» Activity
Exact reproduction required: the lines below from the line with "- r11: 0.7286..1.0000" to the line with "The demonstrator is", both ends included, and no others.

---

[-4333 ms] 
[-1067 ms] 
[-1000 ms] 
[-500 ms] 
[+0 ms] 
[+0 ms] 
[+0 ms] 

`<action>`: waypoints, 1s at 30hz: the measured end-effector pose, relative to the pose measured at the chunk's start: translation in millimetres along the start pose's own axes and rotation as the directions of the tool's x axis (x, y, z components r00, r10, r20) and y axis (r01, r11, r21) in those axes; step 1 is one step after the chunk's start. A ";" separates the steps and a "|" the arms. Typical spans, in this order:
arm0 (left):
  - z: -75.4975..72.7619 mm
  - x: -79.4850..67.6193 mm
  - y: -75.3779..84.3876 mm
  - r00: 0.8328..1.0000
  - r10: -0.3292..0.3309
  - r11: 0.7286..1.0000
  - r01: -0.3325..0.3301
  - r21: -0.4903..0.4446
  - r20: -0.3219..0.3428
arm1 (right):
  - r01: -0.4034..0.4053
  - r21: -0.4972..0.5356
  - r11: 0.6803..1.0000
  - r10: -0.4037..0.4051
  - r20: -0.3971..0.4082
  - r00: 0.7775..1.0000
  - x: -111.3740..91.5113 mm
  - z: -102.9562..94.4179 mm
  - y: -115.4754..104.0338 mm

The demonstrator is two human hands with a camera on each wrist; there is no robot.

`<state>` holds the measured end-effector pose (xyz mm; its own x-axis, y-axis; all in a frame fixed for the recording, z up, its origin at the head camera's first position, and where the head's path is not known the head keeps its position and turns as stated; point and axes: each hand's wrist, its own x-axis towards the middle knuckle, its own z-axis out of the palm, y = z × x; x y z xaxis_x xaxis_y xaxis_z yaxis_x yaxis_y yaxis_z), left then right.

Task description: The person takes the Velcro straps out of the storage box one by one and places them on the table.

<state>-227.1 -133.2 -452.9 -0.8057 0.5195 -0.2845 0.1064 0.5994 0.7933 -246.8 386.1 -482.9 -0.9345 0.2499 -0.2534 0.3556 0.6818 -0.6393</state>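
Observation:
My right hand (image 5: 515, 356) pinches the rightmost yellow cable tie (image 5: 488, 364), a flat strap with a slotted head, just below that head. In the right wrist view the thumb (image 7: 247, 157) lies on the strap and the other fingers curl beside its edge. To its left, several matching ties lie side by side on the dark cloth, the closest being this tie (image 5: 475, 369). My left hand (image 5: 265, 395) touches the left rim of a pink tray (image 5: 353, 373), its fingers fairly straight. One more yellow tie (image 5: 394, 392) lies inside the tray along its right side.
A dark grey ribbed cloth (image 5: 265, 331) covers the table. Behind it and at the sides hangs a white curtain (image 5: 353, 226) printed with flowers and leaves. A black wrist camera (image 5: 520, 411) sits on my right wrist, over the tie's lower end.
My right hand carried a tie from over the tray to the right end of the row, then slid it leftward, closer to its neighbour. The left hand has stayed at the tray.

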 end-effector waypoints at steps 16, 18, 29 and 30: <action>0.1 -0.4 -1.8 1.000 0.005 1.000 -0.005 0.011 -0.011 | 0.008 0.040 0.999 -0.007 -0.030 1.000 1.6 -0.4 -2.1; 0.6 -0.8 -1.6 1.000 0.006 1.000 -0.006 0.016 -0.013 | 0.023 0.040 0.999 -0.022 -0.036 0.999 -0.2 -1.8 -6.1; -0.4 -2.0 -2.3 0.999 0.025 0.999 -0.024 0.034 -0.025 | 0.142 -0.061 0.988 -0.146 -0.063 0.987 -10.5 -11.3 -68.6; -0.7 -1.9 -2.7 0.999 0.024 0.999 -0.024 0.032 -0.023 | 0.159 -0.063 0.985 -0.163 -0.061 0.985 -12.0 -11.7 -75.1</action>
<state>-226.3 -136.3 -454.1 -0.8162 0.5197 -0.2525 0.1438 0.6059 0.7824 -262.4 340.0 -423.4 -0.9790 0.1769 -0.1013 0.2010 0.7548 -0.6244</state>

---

» Task output
  - r11: 0.7286..1.0000
  - r01: -0.3325..0.3301
  - r21: -0.4903..0.4446
  - r20: -0.3219..0.3428
arm1 (right):
  - r01: -0.4034..0.4053
  - r21: -0.4972..0.5356
  - r11: 0.6803..1.0000
  - r10: -0.4037..0.4051
  - r20: -0.3971..0.4082
  - r00: 0.7775..1.0000
  - x: -111.3740..91.5113 mm
  - z: -102.9562..94.4179 mm
  - y: -115.4754..104.0338 mm

The demonstrator is two human hands with a camera on each wrist; there is no robot.

The exercise is finished and nothing remains.